§ TASK DETAILS
There is one span to output from the data below: the lines starting at the line with "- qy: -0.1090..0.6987" and ending at the line with "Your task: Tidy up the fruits". Output it exactly, ends included, nothing more.

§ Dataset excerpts
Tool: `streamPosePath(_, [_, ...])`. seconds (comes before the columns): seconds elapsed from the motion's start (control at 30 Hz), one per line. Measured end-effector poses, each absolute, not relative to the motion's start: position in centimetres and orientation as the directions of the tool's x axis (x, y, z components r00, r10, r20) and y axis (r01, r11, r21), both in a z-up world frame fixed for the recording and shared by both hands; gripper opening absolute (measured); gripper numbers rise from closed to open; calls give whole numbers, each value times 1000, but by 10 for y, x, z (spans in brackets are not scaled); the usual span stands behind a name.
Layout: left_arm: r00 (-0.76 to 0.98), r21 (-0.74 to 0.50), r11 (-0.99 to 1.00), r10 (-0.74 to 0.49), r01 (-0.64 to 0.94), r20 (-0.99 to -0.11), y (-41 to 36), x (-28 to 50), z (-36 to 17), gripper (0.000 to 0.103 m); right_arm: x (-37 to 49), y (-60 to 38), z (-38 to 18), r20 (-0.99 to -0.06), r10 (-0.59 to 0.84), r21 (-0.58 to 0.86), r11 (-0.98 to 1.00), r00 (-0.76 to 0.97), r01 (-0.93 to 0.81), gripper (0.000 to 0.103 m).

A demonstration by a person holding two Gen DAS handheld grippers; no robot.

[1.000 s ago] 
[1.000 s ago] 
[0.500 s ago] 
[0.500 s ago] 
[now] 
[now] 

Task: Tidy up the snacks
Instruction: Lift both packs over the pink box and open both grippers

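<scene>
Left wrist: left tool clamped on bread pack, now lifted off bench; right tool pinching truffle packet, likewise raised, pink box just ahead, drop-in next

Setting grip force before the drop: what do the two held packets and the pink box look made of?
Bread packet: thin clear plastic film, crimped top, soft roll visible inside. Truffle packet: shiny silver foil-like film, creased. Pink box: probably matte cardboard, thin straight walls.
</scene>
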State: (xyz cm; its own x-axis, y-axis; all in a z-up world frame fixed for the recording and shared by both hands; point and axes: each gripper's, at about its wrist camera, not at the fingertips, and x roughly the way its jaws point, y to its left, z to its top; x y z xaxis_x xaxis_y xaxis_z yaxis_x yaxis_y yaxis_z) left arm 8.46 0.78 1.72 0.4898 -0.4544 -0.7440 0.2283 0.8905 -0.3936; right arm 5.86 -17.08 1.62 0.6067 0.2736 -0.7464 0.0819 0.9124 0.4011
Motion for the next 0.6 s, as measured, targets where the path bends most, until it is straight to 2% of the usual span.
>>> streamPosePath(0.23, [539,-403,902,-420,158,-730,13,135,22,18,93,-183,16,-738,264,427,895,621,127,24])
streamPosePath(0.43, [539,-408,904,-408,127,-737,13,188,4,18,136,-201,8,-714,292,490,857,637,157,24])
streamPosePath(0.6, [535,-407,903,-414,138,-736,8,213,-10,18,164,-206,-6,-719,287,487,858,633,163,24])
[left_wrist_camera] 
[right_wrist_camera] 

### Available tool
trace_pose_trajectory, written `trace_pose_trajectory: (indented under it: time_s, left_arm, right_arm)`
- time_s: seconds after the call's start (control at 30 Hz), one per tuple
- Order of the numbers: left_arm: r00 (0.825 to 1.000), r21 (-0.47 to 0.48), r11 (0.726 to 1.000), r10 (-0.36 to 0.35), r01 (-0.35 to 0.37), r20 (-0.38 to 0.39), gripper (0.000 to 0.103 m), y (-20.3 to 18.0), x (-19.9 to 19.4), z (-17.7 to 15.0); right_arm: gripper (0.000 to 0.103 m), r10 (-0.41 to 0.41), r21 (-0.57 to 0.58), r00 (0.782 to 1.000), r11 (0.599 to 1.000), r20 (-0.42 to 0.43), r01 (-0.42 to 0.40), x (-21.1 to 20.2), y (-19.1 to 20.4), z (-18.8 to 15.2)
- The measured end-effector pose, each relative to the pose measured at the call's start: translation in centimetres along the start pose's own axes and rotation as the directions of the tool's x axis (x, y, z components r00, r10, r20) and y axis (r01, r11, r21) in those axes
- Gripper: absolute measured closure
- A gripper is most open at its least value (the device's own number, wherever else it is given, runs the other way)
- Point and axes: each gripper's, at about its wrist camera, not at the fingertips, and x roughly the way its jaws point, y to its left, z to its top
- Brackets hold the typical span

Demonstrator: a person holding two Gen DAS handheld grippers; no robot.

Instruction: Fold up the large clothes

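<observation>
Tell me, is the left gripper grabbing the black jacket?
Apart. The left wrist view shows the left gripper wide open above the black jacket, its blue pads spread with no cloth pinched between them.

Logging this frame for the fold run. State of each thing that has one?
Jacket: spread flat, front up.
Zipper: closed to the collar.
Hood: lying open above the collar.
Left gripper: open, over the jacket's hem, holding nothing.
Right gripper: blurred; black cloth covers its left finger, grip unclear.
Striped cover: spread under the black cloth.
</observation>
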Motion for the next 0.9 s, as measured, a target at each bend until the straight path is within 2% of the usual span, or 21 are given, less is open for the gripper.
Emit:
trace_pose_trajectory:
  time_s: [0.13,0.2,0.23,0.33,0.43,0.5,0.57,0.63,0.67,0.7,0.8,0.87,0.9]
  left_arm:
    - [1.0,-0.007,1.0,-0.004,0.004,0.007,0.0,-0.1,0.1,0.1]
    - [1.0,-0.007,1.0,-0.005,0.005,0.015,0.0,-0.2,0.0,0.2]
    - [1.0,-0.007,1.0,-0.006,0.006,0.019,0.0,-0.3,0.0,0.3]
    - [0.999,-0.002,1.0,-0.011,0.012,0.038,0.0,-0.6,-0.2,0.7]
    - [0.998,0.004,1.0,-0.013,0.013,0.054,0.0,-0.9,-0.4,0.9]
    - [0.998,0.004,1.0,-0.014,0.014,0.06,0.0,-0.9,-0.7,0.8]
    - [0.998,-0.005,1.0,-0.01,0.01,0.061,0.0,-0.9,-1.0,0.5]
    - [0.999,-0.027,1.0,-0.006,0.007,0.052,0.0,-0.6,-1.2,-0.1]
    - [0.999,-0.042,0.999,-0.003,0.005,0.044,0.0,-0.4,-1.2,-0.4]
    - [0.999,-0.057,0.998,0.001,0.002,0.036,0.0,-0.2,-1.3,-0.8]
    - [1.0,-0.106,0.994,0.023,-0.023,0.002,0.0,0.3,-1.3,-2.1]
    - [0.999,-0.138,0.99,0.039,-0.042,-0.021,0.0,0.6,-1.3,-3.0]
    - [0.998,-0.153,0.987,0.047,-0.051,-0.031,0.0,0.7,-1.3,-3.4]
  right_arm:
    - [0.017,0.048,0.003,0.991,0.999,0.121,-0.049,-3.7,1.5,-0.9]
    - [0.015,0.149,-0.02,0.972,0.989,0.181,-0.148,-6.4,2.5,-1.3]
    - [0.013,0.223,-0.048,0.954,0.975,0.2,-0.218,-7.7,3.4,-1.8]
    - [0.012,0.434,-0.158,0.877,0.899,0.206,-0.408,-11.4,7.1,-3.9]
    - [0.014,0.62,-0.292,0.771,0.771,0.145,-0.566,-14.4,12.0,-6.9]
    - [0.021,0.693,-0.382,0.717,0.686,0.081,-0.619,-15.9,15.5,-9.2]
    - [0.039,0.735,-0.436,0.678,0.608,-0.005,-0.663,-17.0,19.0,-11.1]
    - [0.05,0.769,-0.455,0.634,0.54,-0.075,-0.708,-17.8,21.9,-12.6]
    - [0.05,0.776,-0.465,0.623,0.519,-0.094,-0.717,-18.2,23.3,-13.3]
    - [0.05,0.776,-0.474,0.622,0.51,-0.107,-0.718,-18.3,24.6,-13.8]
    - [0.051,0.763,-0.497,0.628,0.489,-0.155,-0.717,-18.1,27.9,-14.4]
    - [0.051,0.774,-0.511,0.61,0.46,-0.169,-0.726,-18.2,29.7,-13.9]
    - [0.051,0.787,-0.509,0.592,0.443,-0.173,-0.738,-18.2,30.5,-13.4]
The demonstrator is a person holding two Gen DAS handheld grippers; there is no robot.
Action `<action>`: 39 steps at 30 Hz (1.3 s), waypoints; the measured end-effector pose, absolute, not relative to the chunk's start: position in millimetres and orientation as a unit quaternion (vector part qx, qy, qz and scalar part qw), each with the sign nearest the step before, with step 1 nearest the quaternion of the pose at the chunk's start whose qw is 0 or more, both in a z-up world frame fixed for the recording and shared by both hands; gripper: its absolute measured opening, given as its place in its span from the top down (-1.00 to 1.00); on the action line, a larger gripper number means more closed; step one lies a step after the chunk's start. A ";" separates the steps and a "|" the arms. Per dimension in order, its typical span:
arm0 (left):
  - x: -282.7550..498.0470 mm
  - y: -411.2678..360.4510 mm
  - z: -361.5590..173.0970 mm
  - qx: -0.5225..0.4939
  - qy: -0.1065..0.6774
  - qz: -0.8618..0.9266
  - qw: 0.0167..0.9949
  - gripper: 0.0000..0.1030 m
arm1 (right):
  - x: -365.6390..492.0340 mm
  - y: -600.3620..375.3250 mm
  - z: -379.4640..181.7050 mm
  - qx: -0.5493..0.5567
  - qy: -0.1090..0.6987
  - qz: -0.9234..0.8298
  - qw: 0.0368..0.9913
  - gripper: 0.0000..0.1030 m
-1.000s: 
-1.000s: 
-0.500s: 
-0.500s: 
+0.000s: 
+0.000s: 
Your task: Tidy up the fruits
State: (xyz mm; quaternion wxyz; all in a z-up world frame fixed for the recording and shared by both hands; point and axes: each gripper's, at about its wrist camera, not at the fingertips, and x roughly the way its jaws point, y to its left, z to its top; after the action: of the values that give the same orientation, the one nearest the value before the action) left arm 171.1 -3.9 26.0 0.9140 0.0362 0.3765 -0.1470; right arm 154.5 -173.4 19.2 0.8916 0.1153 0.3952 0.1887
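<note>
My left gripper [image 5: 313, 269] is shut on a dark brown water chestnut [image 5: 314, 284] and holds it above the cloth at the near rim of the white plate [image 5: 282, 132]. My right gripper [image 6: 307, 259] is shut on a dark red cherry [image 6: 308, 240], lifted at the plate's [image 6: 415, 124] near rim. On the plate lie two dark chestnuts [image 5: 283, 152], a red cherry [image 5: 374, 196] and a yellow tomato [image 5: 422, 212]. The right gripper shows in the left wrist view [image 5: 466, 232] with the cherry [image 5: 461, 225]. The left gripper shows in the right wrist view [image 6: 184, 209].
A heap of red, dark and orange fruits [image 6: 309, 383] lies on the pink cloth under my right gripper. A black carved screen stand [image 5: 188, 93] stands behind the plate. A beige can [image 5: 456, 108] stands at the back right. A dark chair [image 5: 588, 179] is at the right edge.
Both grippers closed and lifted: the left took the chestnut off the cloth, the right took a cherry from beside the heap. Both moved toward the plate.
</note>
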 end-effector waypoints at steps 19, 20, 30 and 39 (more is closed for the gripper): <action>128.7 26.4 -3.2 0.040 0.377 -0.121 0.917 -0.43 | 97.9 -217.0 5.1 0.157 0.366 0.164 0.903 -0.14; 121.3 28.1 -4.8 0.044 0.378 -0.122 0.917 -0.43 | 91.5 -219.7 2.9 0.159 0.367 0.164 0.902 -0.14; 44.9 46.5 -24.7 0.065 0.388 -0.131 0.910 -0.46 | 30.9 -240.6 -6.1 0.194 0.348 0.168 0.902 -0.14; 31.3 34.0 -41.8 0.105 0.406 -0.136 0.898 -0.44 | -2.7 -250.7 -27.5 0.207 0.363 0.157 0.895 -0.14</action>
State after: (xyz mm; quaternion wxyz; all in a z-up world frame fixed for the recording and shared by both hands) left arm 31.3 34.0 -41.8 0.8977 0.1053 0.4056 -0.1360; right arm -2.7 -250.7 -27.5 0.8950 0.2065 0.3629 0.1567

§ TASK ANSWER
  - qy: -0.1090..0.6987
  - qz: -0.9234..0.8298
  - qw: 0.0368..0.9913
  - gripper: 0.0000..0.1030 m
-1.000s: 
-1.000s: 
-0.500s: 
-0.500s: 
+0.000s: 
+0.000s: 
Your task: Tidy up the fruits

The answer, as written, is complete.